EXERCISE INSTRUCTIONS:
Could you reproduce every record below exactly, excluding all pictures?

══════

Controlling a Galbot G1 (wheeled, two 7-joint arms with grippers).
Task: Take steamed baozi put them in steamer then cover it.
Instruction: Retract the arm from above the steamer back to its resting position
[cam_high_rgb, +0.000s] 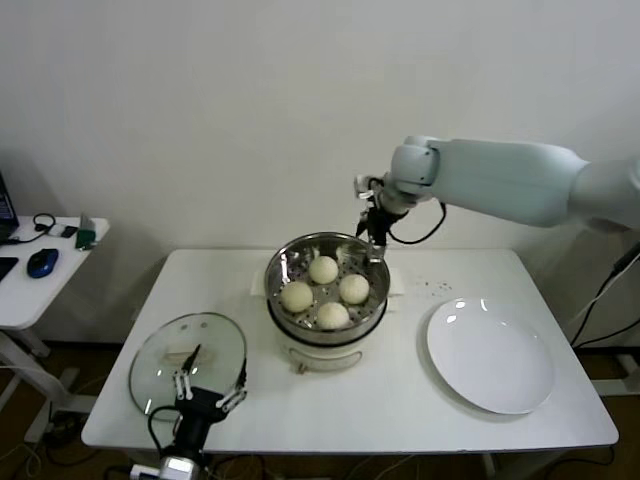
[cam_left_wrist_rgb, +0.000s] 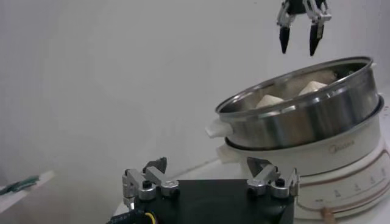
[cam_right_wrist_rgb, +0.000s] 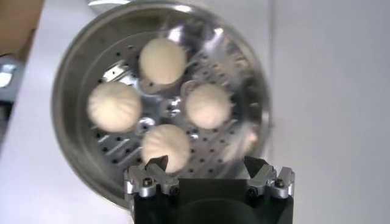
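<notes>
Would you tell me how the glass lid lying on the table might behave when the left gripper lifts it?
The glass lid looks rigid and probably fairly heavy, and breakable if dropped. Its smooth dome seems slippery, so the bar handle is likely the safest hold for the open left gripper.

Right arm reaches in from the right side, forearm roughly level, wrist bent downward. Right hand (cam_high_rgb: 372, 238) hangs just above the far rim of the steamer (cam_high_rgb: 275, 275), pointing down, fingers spread apart, nothing between them.

Left arm low at the near edge of the counter (cam_high_rgb: 560, 428), forward-left of the steamer and well apart from it. Left hand (cam_high_rgb: 210, 392) points toward the steamer, fingers wide apart, holding nothing.
</notes>
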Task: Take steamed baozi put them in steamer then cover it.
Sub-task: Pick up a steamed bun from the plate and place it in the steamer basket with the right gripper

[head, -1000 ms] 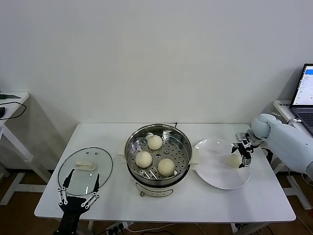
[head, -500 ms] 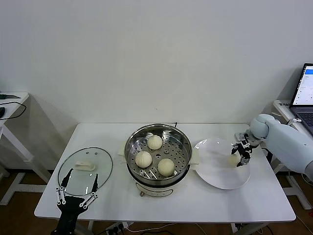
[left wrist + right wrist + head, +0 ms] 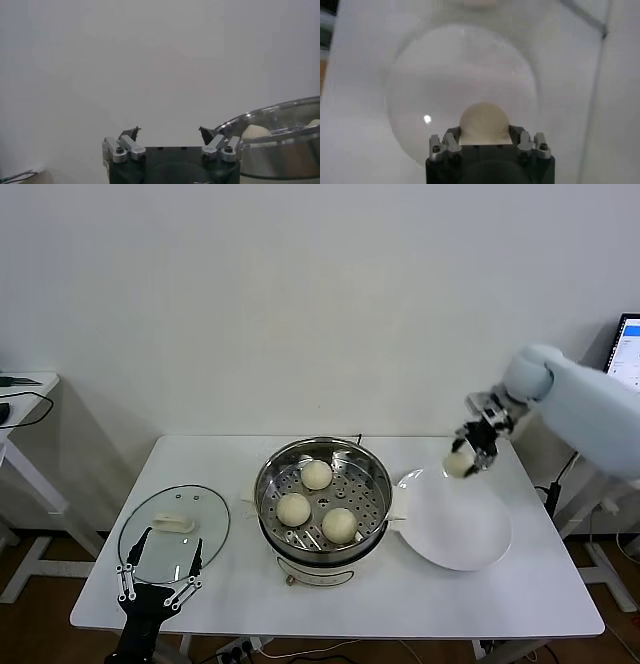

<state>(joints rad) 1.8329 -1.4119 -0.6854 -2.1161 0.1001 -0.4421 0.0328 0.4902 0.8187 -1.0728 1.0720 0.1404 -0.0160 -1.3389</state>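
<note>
The shiny steel steamer (image 3: 372, 472) stands mid-table on its white base, with three cream baozi (image 3: 317, 474) on its perforated tray. My right gripper (image 3: 463, 460) hangs in the air above the far edge of the white plate (image 3: 470, 539), shut on a fourth baozi (image 3: 458, 465). In the right wrist view that baozi (image 3: 484, 121) sits between the jaws, with the bare plate (image 3: 435, 75) below. My left gripper (image 3: 158, 579) rests open over the near edge of the glass lid (image 3: 210, 519). The left wrist view shows its fingertips (image 3: 133, 133) spread apart and the steamer (image 3: 280, 140) off to one side.
The glass lid with its white handle (image 3: 175, 523) lies flat at the table's left. A laptop (image 3: 628, 356) stands beyond the table's right end, and a side desk (image 3: 25, 389) at far left. A power cord (image 3: 300, 646) hangs under the table's front edge.
My right gripper closed on the baozi on the plate, then lifted it up and slightly left, toward the steamer. The plate is now bare. The left arm stayed put.
</note>
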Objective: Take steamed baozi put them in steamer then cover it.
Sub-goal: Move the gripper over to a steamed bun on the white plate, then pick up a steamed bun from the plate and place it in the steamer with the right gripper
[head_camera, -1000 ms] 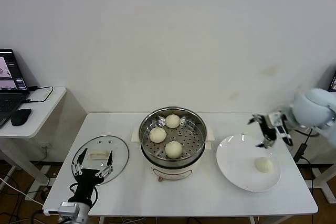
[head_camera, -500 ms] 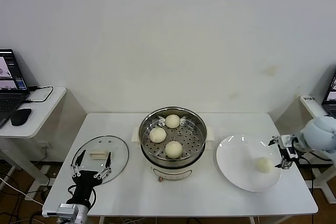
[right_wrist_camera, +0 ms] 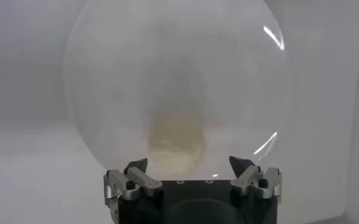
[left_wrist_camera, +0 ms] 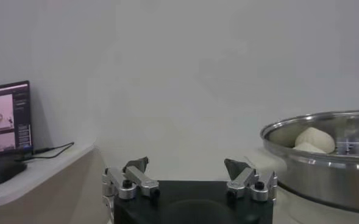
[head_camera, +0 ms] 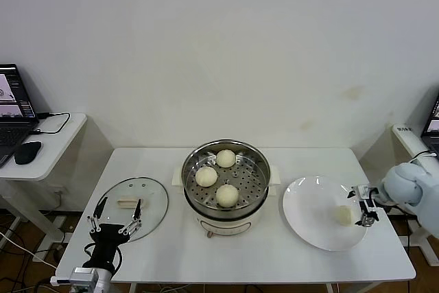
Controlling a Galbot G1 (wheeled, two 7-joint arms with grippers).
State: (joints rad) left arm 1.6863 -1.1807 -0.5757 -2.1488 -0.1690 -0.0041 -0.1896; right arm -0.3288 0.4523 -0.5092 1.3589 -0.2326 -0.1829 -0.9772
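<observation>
Three steamed baozi [head_camera: 216,175] sit on the perforated tray inside the steamer [head_camera: 226,214], which stands at the middle of the white surface [head_camera: 260,255]. In the left wrist view only two of them peek over the steel rim, and the pot itself is cut off at the picture's edge. The fourth baozi [head_camera: 342,215] lies on the white plate [head_camera: 309,217] near the surface's right edge; in the right wrist view it shows as a soft, pale blob whose outline is hard to trace.

The right tool [head_camera: 365,205] is at the plate's right rim, just beside that bun, with its fingers spread wide and nothing between them. Whether a fingertip touches the bun cannot be told from the head view. Most of the right arm runs out of frame.

The left tool [head_camera: 114,219] hangs at the front-left corner of the surface, over the near rim of the glass lid [head_camera: 144,193], fingers wide apart and empty. Its body partly hides the lid's near rim. The lid lies flat, well apart from the steamer, which stands uncovered.
</observation>
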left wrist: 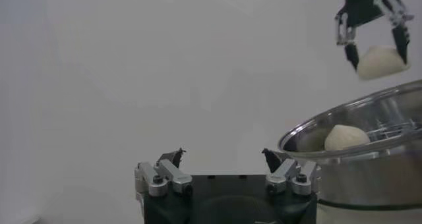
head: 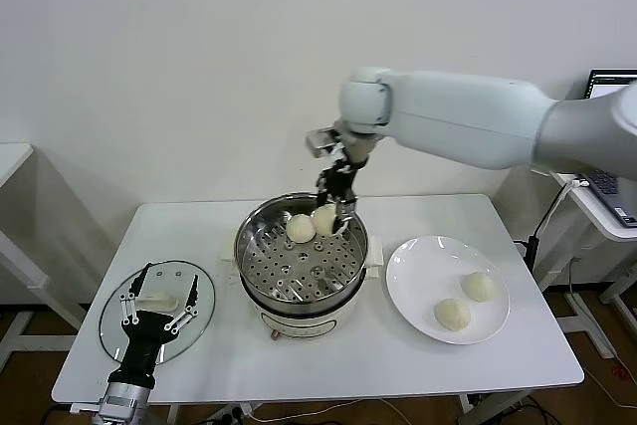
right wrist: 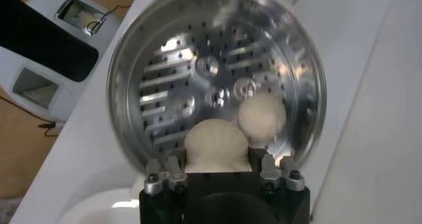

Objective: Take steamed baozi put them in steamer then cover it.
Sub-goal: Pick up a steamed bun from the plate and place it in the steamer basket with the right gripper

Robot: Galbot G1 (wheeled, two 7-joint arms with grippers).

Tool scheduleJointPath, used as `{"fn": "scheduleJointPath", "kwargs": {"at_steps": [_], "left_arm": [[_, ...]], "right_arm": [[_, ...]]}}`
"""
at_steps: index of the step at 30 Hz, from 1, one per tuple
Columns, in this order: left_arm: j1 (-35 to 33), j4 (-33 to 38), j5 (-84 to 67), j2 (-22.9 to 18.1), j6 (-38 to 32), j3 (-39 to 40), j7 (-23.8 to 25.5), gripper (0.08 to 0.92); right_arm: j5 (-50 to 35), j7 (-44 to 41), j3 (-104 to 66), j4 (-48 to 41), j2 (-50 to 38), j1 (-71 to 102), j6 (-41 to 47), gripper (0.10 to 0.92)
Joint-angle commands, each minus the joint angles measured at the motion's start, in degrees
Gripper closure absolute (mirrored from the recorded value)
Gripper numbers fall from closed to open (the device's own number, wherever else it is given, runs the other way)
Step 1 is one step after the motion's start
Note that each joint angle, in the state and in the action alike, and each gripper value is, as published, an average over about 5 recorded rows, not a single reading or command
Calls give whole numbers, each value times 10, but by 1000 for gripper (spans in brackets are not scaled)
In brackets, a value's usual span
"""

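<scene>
**Second bun over the pot, two more and the lid to go**

I count one bun [head: 301, 227] lying on the perforated tray inside the steamer [head: 261, 264], toward its back wall. A second bun [head: 325, 219] is clamped in my right gripper [head: 336, 214], which hangs over the back rim of the pot; I judge it is about to be set down beside the first. Two buns [head: 479, 287] wait on the white plate [head: 410, 271] near the table's right edge, so the loading is roughly half done. The glass lid [head: 119, 337] lies flat at the table's front left corner, not yet on the pot.

My right arm reaches in from the right, wrist bent steeply down. My left gripper [head: 155, 310] hovers over the lid with jaws spread wide, holding nothing.
</scene>
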State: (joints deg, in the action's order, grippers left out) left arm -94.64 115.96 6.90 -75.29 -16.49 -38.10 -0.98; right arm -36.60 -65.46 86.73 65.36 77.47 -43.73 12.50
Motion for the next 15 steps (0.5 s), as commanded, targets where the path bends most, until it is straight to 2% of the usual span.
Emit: {"fn": "scheduleJointPath", "kwargs": {"at_steps": [1, 15], "left_arm": [[1, -1, 0, 0, -2, 0, -1, 177], [3, -3, 2, 1, 1, -3, -5, 177]], "right_arm": [[-29, 48, 23, -52, 122, 36, 27, 381], [-17, 77, 23, -90, 157, 75, 32, 386]]}}
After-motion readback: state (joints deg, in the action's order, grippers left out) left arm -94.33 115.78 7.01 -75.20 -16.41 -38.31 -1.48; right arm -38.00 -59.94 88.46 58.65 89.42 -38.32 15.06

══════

SOLUTION:
Controlling a Galbot G1 (wheeled, two 7-joint arms with grippers).
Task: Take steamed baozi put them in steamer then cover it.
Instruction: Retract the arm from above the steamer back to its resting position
[cam_high_rgb, +0.000s] 
[cam_left_wrist_rgb, +0.000s] 
[cam_right_wrist_rgb, +0.000s] 
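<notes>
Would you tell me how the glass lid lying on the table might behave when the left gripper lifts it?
The glass lid looks rigid and probably fairly heavy, and breakable if dropped. Its smooth dome seems slippery, so the bar handle is likely the safest hold for the open left gripper.

Right arm reaches in from the right side, forearm roughly level, wrist bent downward. Right hand (cam_high_rgb: 372, 238) hangs just above the far rim of the steamer (cam_high_rgb: 275, 275), pointing down, fingers spread apart, nothing between them.

Left arm low at the near edge of the counter (cam_high_rgb: 560, 428), forward-left of the steamer and well apart from it. Left hand (cam_high_rgb: 210, 392) points toward the steamer, fingers wide apart, holding nothing.
</notes>
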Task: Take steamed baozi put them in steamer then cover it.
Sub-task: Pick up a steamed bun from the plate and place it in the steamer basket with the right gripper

[head, -1000 ms] 
[head, -500 ms] 
[left wrist + right wrist + head, +0 ms] 

<state>(joints rad) 1.8329 -1.4119 -0.6854 -2.1161 0.1001 -0.4421 0.0328 0.4902 0.8187 -1.0728 1.0720 0.1404 -0.0160 -1.3389</state>
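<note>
The shiny steel steamer (image 3: 372, 472) stands mid-table on its white base, with three cream baozi (image 3: 317, 474) on its perforated tray. My right gripper (image 3: 463, 460) hangs in the air above the far edge of the white plate (image 3: 470, 539), shut on a fourth baozi (image 3: 458, 465). In the right wrist view that baozi (image 3: 484, 121) sits between the jaws, with the bare plate (image 3: 435, 75) below. My left gripper (image 3: 158, 579) rests open over the near edge of the glass lid (image 3: 210, 519). The left wrist view shows its fingertips (image 3: 133, 133) spread apart and the steamer (image 3: 280, 140) off to one side.
The glass lid with its white handle (image 3: 175, 523) lies flat at the table's left. A laptop (image 3: 628, 356) stands beyond the table's right end, and a side desk (image 3: 25, 389) at far left. A power cord (image 3: 300, 646) hangs under the table's front edge.
My right gripper closed on the baozi on the plate, then lifted it up and slightly left, toward the steamer. The plate is now bare. The left arm stayed put.
</note>
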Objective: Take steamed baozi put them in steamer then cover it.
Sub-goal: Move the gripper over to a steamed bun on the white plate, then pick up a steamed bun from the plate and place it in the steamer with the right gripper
[head_camera, -1000 ms] 
[head_camera, -500 ms] 
[right_wrist_camera, +0 ms] 
[left_wrist_camera, +0 ms] 
[head_camera, +0 ms] 
Controlling a Galbot G1 (wheeled, two 7-joint arms with grippers).
State: (joints rad) left arm 1.6863 -1.1807 -0.5757 -2.1488 -0.1690 -0.0041 -0.1896; right arm -0.3288 0.4523 -0.5092 1.3589 -0.2326 -0.1829 -0.9772
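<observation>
Three steamed baozi [head_camera: 216,175] sit on the perforated tray inside the steamer [head_camera: 226,214], which stands at the middle of the white surface [head_camera: 260,255]. In the left wrist view only two of them peek over the steel rim, and the pot itself is cut off at the picture's edge. The fourth baozi [head_camera: 342,215] lies on the white plate [head_camera: 309,217] near the surface's right edge; in the right wrist view it shows as a soft, pale blob whose outline is hard to trace.

The right tool [head_camera: 365,205] is at the plate's right rim, just beside that bun, with its fingers spread wide and nothing between them. Whether a fingertip touches the bun cannot be told from the head view. Most of the right arm runs out of frame.

The left tool [head_camera: 114,219] hangs at the front-left corner of the surface, over the near rim of the glass lid [head_camera: 144,193], fingers wide apart and empty. Its body partly hides the lid's near rim. The lid lies flat, well apart from the steamer, which stands uncovered.
</observation>
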left wrist: 
head: 
right wrist: 

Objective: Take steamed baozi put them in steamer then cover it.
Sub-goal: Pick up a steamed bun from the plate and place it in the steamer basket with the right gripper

Robot: Galbot G1 (wheeled, two 7-joint arms with grippers).

Tool scheduleJointPath, used as `{"fn": "scheduleJointPath", "kwargs": {"at_steps": [_], "left_arm": [[_, ...]], "right_arm": [[_, ...]]}}`
"""
at_steps: index of the step at 30 Hz, from 1, one per tuple
Columns, in this order: left_arm: j1 (-35 to 33), j4 (-33 to 38), j5 (-84 to 67), j2 (-22.9 to 18.1), j6 (-38 to 32), j3 (-39 to 40), j7 (-23.8 to 25.5), gripper (0.08 to 0.92); right_arm: j5 (-50 to 35), j7 (-44 to 41), j3 (-104 to 66), j4 (-48 to 41), j2 (-50 to 38), j1 (-71 to 102), j6 (-41 to 47), gripper (0.10 to 0.92)
Joint-angle commands, each minus the joint angles measured at the motion's start, in degrees
Gripper closure absolute (mirrored from the recorded value)
Gripper numbers fall from closed to open (the device's own number, wherever else it is given, runs the other way)
Step 1 is one step after the motion's start
Note that each joint angle, in the state and in the action alike, and each gripper value is, as published, an average over about 5 recorded rows, not a single reading or command
Calls give whole numbers, each value times 10, but by 1000 for gripper (spans in brackets are not scaled)
In brackets, a value's usual span
"""

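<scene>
**Second bun over the pot, two more and the lid to go**

I count one bun [head: 301, 227] lying on the perforated tray inside the steamer [head: 261, 264], toward its back wall. A second bun [head: 325, 219] is clamped in my right gripper [head: 336, 214], which hangs over the back rim of the pot; I judge it is about to be set down beside the first. Two buns [head: 479, 287] wait on the white plate [head: 410, 271] near the table's right edge, so the loading is roughly half done. The glass lid [head: 119, 337] lies flat at the table's front left corner, not yet on the pot.

My right arm reaches in from the right, wrist bent steeply down. My left gripper [head: 155, 310] hovers over the lid with jaws spread wide, holding nothing.
</scene>
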State: (joints deg, in the action's order, grippers left out) left arm -94.64 115.96 6.90 -75.29 -16.49 -38.10 -0.98; right arm -36.60 -65.46 86.73 65.36 77.47 -43.73 12.50
Motion for the next 15 steps (0.5 s), as commanded, targets where the path bends most, until it is straight to 2% of the usual span.
Emit: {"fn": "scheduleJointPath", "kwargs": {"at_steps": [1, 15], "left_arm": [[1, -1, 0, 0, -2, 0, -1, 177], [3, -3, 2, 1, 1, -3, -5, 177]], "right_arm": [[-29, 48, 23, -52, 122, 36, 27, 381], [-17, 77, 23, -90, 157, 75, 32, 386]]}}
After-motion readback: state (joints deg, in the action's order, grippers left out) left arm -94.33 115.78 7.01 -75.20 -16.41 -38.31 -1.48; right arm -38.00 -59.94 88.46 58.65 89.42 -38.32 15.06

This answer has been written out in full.